### WORK TASK
Repeat all the data word for word.

◇ ◇ ◇

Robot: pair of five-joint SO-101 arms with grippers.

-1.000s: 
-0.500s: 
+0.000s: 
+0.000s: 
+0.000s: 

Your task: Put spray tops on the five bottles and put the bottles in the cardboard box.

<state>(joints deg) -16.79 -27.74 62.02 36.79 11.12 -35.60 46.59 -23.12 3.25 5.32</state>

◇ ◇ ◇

### RESULT OF THE TASK
Robot: pair of five-joint SO-101 arms with grippers.

-1.000s: 
-0.500s: 
+0.000s: 
+0.000s: 
+0.000s: 

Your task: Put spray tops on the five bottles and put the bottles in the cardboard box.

<state>(joints deg) -16.79 -27.74 62.02 36.79 11.12 -35.60 46.59 -23.12 3.25 5.32</state>

The exercise has no further content.